Tanya Gold Tanya Gold

Tea in the hallowed grounds

This is not quite a restaurant – but something even better

issue 13 January 2018

As dreams of winning the Ashes became, well, the only word is ash, for 4-0 is not a number even I would minimise, there is a place — a restaurant actually — where you can hold the Ashes in your hands. Calm down. What, as I imagine myself telling Chris Grayling all the time, would your cardiologist say? They may not be the real Ashes — the person looking after them was vague, like a parent telling a child that Father Christmas would probably come down the chimney on Christmas Eve, they couldn’t really say, but it’s quite likely. This restaurant is the Long Room at Lord’s Cricket Ground, the home of Maryle-bone Cricket Club. I don’t have a sport — just arguing — but if I make mistakes, please write in like angry birds. It will cheer you up. Throw a ball at me, made of words.

I always saw Lord’s, which was opposite my synagogue — the Liberal Jewish Synagogue, which has two lady rabbis and is, to the orthodox, about as Jewish as a pet shop — as a friendly alien space, with an alien ship (the press centre, which looks like a squashed golf ball in the sky) atop its mystery. It seemed to be everything this outsider loved about England: England the stage set, and self-gilding fantasy; it sure beats a pogrom on Twitter, or back in the old country. I passed Lord’s every day when I lived in London, and marvelled that something so English could exist in St John’s Wood without an army to defend it, but then I realised it does have an army. My husband’s uncle comes from Devon to London to serve, after queuing for 200 years.

I have never been inside before; I am a hack, and hacks don’t queue for 200 years for anything. We did hold the party for our son’s naming ceremony inside the Lord’s Tavern next door though. It seemed to express his heritage (Devizes/Lodz) better than anything Stefan Zweig, or I, could write.

I didn’t know you could eat at Lord’s without queuing for 200 years, and I have nothing like that kind of time to spare. But then my husband’s sister sent us tickets for tea in November, when there would be no cricket on, and so there would be space for us.

And so we stood, my husband and I, outside the W.G. Grace gates with other married couples, all dressed up for the occasion in suits and tea dresses and hats like country cousins on a road trip to the House of Fraser sale. The women wore tolerant expressions; the men looked like infants do when they are happy.

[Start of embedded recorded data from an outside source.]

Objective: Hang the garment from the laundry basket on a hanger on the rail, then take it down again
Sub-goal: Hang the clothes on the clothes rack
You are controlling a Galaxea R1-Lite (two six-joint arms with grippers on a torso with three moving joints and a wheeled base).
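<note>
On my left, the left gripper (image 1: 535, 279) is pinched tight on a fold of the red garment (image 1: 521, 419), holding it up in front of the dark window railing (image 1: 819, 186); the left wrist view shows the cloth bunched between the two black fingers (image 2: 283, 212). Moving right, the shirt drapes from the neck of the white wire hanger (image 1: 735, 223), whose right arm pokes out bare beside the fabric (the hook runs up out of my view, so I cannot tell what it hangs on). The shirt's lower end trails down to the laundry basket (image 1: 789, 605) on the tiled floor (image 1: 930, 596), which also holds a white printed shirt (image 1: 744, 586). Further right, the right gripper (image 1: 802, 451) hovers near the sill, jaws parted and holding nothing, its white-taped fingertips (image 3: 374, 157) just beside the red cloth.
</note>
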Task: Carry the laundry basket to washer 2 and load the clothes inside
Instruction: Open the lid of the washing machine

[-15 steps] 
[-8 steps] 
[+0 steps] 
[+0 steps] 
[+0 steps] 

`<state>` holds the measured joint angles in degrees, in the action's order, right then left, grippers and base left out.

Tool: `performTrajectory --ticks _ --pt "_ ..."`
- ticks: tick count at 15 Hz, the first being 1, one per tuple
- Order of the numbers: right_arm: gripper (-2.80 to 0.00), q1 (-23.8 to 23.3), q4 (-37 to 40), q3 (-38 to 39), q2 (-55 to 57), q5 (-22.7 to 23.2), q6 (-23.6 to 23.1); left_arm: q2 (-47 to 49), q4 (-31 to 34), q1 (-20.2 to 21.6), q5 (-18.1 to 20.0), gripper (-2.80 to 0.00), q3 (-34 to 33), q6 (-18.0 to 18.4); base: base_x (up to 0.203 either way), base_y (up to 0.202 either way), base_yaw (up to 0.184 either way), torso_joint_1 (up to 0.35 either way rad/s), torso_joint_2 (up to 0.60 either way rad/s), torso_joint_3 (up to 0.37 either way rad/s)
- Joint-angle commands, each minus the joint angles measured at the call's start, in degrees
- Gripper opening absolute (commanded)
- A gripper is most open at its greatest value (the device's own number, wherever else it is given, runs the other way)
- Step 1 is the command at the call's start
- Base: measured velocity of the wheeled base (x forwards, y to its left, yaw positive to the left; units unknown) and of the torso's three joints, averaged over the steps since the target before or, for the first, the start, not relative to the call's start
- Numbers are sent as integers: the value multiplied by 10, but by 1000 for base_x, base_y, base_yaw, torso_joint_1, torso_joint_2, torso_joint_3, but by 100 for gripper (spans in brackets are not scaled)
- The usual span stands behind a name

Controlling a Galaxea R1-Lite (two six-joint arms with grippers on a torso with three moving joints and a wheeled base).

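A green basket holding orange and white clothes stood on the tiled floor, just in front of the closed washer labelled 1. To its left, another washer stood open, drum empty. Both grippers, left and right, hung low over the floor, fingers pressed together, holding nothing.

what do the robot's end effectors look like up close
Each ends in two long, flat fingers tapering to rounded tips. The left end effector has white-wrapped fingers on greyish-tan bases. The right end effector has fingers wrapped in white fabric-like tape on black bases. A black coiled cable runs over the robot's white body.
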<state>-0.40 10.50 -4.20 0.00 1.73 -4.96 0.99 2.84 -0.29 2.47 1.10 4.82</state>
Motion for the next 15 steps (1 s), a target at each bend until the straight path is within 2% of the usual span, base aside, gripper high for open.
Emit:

And what is inside? A cricket pitch, of course, as fine as an Oxford college lawn; and a museum featuring knee-pads and photographs of handsome West Indians throwing balls at other people; and a tea-room — the Long Room. It is pale blue, with shining chandeliers and gaping ceilings and some very good art (for England), all of dead men and boys playing cricket in a long, speechless conversation. It is not my dream, but I admire it anyway.

We have a view of the empty ground. I prefer ghostly places; places that bear witness; places that just are. The food, served by waiters who act like nannies — they are soothing, as if we are babies in a ball pit — is a perfect English tea: scones, jam, cream, delicate, fleeting sandwiches. My husband looks as happy as I have ever seen him, and when a woman brings a tiny urn — accompanied by a photographer! — he mutters ‘The Ashes!’ and poses for a photograph holding them, with glazed eyes. Not a restaurant then, but something better, something more — a drug.

Lord’s, St John’s Wood Road, London NW8 8QN, tel: 020 7616 8500.